Problem:
Output the entries as they appear, skipping images.

[Opening Extracted material section]

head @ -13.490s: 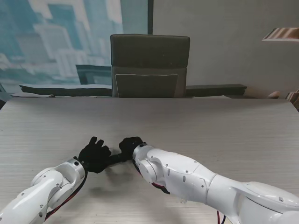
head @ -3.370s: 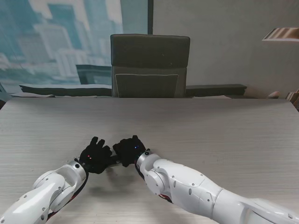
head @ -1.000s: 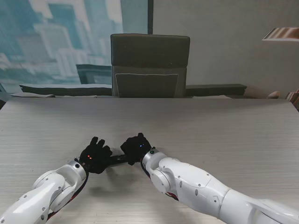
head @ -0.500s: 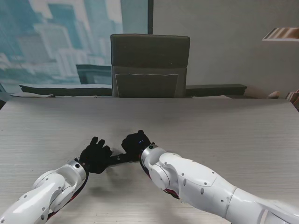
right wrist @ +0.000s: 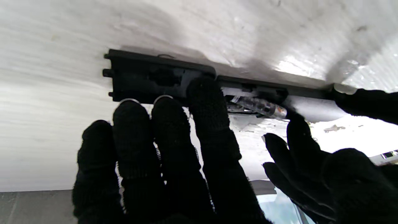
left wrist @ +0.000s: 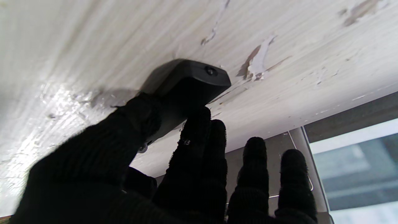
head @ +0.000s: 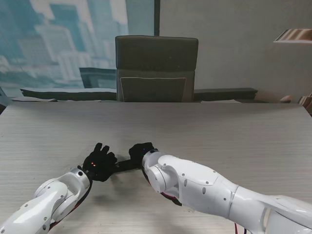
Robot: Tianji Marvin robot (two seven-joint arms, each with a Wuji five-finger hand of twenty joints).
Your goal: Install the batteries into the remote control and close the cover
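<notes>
Remote control [head: 124,165] lay flat on the bench [head: 219,131], near me, between the two gloved hands. Left hand [head: 99,163] gripped one end: thumb on one side of the casing [left wrist: 186,81], a finger against the other, remaining fingers spread free. Right hand [head: 140,152] rested over the other end, three fingertips [right wrist: 203,93] pressing on the cover [right wrist: 149,77], fingers apart, not closed round it. Cover sat partly along the body; a battery [right wrist: 259,107] showed in the exposed compartment beside it. Chair [head: 156,68] stood beyond the bench's far edge.
</notes>
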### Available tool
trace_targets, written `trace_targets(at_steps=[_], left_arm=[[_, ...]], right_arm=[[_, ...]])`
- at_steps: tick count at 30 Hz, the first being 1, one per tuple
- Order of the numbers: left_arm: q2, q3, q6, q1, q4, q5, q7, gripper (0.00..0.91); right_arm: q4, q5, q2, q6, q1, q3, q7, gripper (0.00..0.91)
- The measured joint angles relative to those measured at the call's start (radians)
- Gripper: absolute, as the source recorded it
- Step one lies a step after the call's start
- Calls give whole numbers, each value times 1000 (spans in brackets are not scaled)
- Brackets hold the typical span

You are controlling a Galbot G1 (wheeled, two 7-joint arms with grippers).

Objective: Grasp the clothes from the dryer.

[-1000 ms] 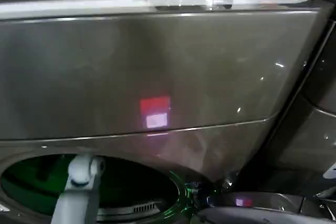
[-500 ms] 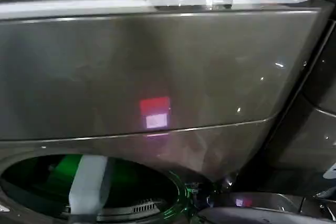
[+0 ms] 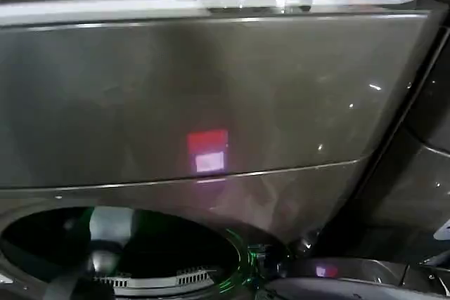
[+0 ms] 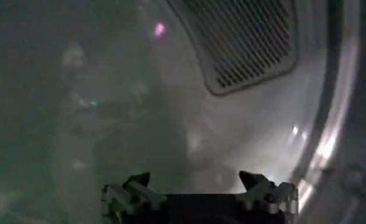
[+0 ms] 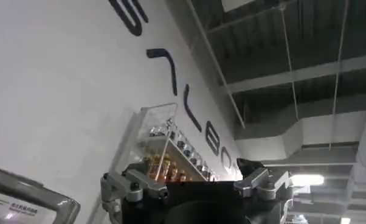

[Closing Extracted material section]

Task answer:
head @ -13.490s: 
head @ -3.370s: 
head @ -1.000s: 
head @ -0.500s: 
right wrist @ +0.000s: 
left wrist @ +0.000s: 
head @ +0.000s: 
Robot: Tianji Marvin robot (two seven-joint arms, each with a Wuji five-finger hand of twenty joints).
Your goal: Install the batteries into the remote control and close the cover
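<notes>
Remote control [head: 124,165] lay flat on the bench [head: 219,131], near me, between the two gloved hands. Left hand [head: 99,163] gripped one end: thumb on one side of the casing [left wrist: 186,81], a finger against the other, remaining fingers spread free. Right hand [head: 140,152] rested over the other end, three fingertips [right wrist: 203,93] pressing on the cover [right wrist: 149,77], fingers apart, not closed round it. Cover sat partly along the body; a battery [right wrist: 259,107] showed in the exposed compartment beside it. Chair [head: 156,68] stood beyond the bench's far edge.
</notes>
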### Available tool
trace_targets, written `trace_targets(at_steps=[_], left_arm=[[_, ...]], right_arm=[[_, ...]])`
- at_steps: tick count at 30 Hz, the first being 1, one per tuple
- Order of the numbers: left_arm: q2, q3, q6, q1, q4, q5, q7, gripper (0.00..0.91); right_arm: q4, q5, q2, q6, q1, q3, q7, gripper (0.00..0.91)
- The measured joint angles relative to those measured at the call's start (radians)
- Gripper: absolute, as the source recorded it
- Step one lies a step after the call's start
- Calls give whole numbers, each value times 1000 (spans in brackets are not scaled)
- Brackets hold the typical span

You are controlling a Galbot G1 (wheeled, two 7-joint arms with grippers).

Objective: Grasp the clothes from the dryer.

[-1000 ms] 
[-500 ms] 
[+0 ms] 
[+0 ms] 
[+0 ms] 

This answer is now complete.